Akira Nakai (中井 啓, Nakai Akira) is a Japanese automotive tuner, founder of Porsche aftermarket tuning company RAUH-Welt BEGRIFF (RWB), who specializes in the design and installation of custom wide-body kits for classic and modern Porsche models.

Earlier examples sported a sticker "Sekund Entwicklung" on the back, which was later changed to "Zweite Entwicklung" to fix a German language mistake.

== Life and career ==
=== Early life ===
Born on October 19, 1970, in Chiba, Japan, Akira Nakai became attracted to cars at a young age. He was inspired by American race car movies such as Gone in 60 Seconds and The Cannonball Run which influenced him to take up an automotive career.

=== Career ===
Nakai started his career with a drift crew called Rough World, working on a Trueno AE86, stretching the limits of what the car could bear. He started to work on Porsches while employed by a body shop when he came across a damaged Porsche 911 Turbo, which he bought off its original owner, with it later becoming the first RWB Porsche, named 'Stella Artois' after his preferred beer in the late 90s.
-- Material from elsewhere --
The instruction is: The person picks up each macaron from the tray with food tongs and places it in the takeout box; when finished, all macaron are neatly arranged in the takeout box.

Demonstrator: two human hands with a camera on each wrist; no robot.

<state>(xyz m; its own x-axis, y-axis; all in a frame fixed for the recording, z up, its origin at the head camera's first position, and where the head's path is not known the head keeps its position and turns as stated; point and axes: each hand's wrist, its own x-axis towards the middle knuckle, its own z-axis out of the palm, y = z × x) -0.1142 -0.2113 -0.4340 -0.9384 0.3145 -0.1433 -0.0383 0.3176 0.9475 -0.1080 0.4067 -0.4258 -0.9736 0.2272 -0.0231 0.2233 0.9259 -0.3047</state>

This spark of interest, along with a little personal touch, is what led Nakai to create his Stella Artois inspired Porsche and many similar projects.

=== Company ===
Nakai later started his own company called RAUH Welt BEGRIFF (which means Rough World Concept) and eventually became known for modifying Porsches, giving them oftentimes extreme body alterations. His usual modifications include a new front bumper, rear bumper, side skirts, wheel arches and spoilers. In addition, he offers several options such as new fenders of various widths, suspension adjustments and smaller aesthetic additions, like canards and special rivets. The track width of the "RWB" Porsches is particularly widened. Nakai's and his company's modifications are said to have reached a "cult status" and his aesthetics are described as "singular".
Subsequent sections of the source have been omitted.